Stranger: want the charger too
You: How about that phone?
You: Send that too
Stranger: he has a psp
Stranger: no phone
You: I already have a psp and an hp laptop
Stranger: psp, a ds, and like maybe two hundred dollers
You: sell that junk and send it
You: send me the money
Stranger: no he got like four hundred fifty now cus yesterday was his b-day
Stranger: and everybody loves him
You: Is his name Raymond?
You: Are you Robert?
Stranger: no 0.o who they
You: Everybody Loves Raymond
You: therefore your brother must be Raymond
Stranger: 0.o his name is james and mine is cody
You: PO Box one million seven hundred sixty two thousand thirty five by the way
Stranger: did you want the computer?
You: What does "sell the junk" mean to you?
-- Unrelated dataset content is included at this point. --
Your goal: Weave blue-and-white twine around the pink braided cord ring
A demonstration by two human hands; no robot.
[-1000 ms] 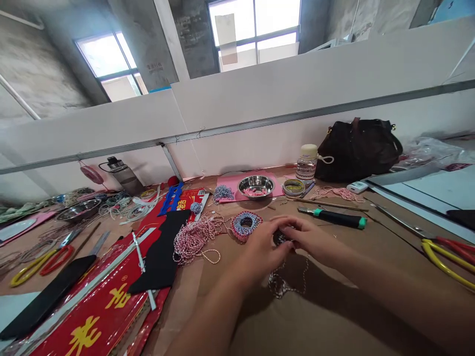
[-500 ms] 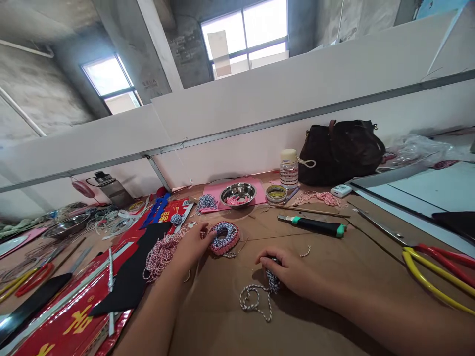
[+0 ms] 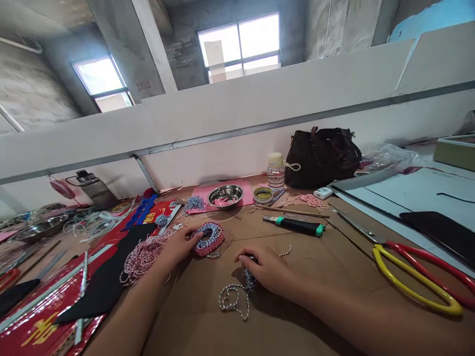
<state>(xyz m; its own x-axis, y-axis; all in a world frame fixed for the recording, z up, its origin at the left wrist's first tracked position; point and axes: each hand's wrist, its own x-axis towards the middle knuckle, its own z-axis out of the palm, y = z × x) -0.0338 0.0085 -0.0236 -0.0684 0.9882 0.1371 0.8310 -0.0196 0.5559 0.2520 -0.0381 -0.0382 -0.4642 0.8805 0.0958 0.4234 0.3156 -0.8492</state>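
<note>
Left hand point(image 3: 181, 246): half-curled; thumb and fingers grip the left edge of a pink-and-blue ring point(image 3: 216, 239) on the bench point(image 3: 185, 311)
Right hand point(image 3: 266, 268): curled nearly closed around a dark-and-white cord point(image 3: 250, 281); loose loops trail beside it
Hands: together over the cord a second ago; now apart
Steel bowl point(image 3: 240, 192): pink pieces point(image 3: 223, 201) inside; stands beyond the ring
</note>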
Stranger: you indeed think i can sell it take the money send it to you then kill my self?
Stranger: i not superman
You: I had no idea
You: normal people can do it to
You: it’s called ebay
Stranger: listen you want the four hundred fifty or not?
You: wtf? Are you paying attention or what?
You: I WANT MORE THAN 450
You: THAT’S WHY I TOLD YOU TO SELL YOUR BROTHER’S SHIT
Stranger: dude you are pathtic attempting to make me sell his sell, send you cash, then kill myself, and your not even being nice about it. ROT IN HELL YOU STINGY MOTHER*bleep*ER
Your conversational fucking partner has disconnected.